Where does that leave us?

Dr Francois Stofberg
Senior economist and head of sales: Efficient Private Clients

Markets in the United States (US) were shocked when Federal Reserve (Fed) Chair, Jerome Powell, gave his annual address at the Central Bank Summit in Jackson Hole. In the past, this event has been used to make important announcements about central bank policy. In the early 2000s, US central bankers used the event to announce that they would start cutting interest rates to support economic activity, which finally led to the 2008/2009 global financial crisis. A few years later, US central bankers used the event to announce quantitative easing, which supported the recovery, overstimulated global demand, and led to rapidly rising equity prices. Now, more than a decade later, Powell took a firm stand in favour of further interest rate increases in the US “until the job is done” on inflation.

US markets tumbled after the announcement, with the S&P 500 falling as much as 3.4% and the technology-heavy Nasdaq Composite sliding 3.9%. It seems that previous expectations that the Fed might slow down the pace of interest rate increases, or that they were even considering when to start cutting interest rates, were premature. Some analysts even interpreted Powell’s recent message to mean that the US will experience an unpleasant period but that it is needed. By this, they mean that a further economic slowdown and potential market correction is needed to cool off the economy and thereby contain inflation.

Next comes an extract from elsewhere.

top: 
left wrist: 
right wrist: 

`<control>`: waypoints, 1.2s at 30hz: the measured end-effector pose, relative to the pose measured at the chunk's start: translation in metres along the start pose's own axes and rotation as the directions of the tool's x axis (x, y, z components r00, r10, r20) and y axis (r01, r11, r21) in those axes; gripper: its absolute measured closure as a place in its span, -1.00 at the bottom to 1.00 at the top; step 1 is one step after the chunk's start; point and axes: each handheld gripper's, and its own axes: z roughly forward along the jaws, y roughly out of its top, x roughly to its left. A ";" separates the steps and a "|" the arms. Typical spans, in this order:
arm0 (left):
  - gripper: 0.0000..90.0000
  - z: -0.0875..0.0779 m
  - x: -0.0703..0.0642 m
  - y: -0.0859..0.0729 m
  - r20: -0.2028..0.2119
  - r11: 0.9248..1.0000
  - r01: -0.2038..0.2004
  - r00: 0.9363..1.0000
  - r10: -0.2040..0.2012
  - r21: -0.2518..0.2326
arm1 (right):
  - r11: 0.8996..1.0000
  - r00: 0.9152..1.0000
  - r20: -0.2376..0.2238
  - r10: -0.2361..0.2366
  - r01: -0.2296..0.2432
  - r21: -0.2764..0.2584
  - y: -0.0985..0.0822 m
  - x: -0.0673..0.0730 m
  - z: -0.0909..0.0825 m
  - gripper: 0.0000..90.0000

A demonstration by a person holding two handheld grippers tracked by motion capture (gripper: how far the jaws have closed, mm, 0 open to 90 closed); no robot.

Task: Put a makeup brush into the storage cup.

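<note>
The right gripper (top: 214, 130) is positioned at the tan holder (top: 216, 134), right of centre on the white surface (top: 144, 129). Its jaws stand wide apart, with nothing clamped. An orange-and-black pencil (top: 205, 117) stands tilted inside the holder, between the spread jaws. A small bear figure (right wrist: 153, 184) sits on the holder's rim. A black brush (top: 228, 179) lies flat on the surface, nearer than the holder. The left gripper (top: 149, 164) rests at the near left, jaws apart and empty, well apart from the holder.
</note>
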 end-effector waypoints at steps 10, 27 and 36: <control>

Where does that leave us? Well, I think it was a bit silly to believe that the brief slump and the partial recovery that we saw in global markets this year was all that there would be. The pain caused by an interest rate hiking cycle is usually a bit more severe. Although the US entered a technical recession, their economy is still far away from the type of correction that is needed to reduce inflated demand, which was caused by more than a decade of loose monetary policy. For this reason, the Fed is targeting unemployment closer to 4.5%, which they believe is one of the measures that will indicate that inflated demand has, in fact, subsided. We can, therefore, easily see markets in the developed world correct by another 10%, maybe even more, as central banks continue to press for higher interest rates.

But does this mean that the US will enter a long-term cycle of stagnation, where economic growth remains under pressure for more than two years and where markets persistently underperform? Probably not. However, the European Union (EU) might fall into a long-term stagnation because the appropriate response to combat high inflation requires policy flexibility, where each country must be considered individually. That being said, the European Central Bank’s main policy tool is an EU-wide interest rate that lacks flexibility. Increasing interest rates is the fastest way to tame demand-driven inflation, but while Germany will be able to live with higher interest rates, Greece and Italy, among others, will, most likely, enter a persistent slump. Relatively speaking, the US will, therefore, most likely, be in a better position than the EU, which is why the dollar should remain range-bound around parity against the euro in the immediate future. Once the EU has caught up in their rate-hiking cycle, and if they can get the economic block out of recession territory, the dollar might start to depreciate markedly against the euro.

In South Africa, because the balance of payments is coming under pressure, while the economy struggles under the burden of bad policy, a deteriorating Eskom, and silly demands by trade unions, it will be difficult to see the rand return to its long-term natural range of between R14.50 and R15.00. A more appropriate rate which long-term investors should, therefore, consider is R16.00 against the US dollar. We still maintain that the volatility that we are experiencing in markets creates good long-term buying opportunities and we warn against being too conservative. Corrections do not come by very often and they should, therefore, be seen as buying opportunities, not as exit opportunities. Furthermore, when deciding to invest, both the rand and the level of global markets should be considered. Both can be used simultaneously to find appropriate entry levels.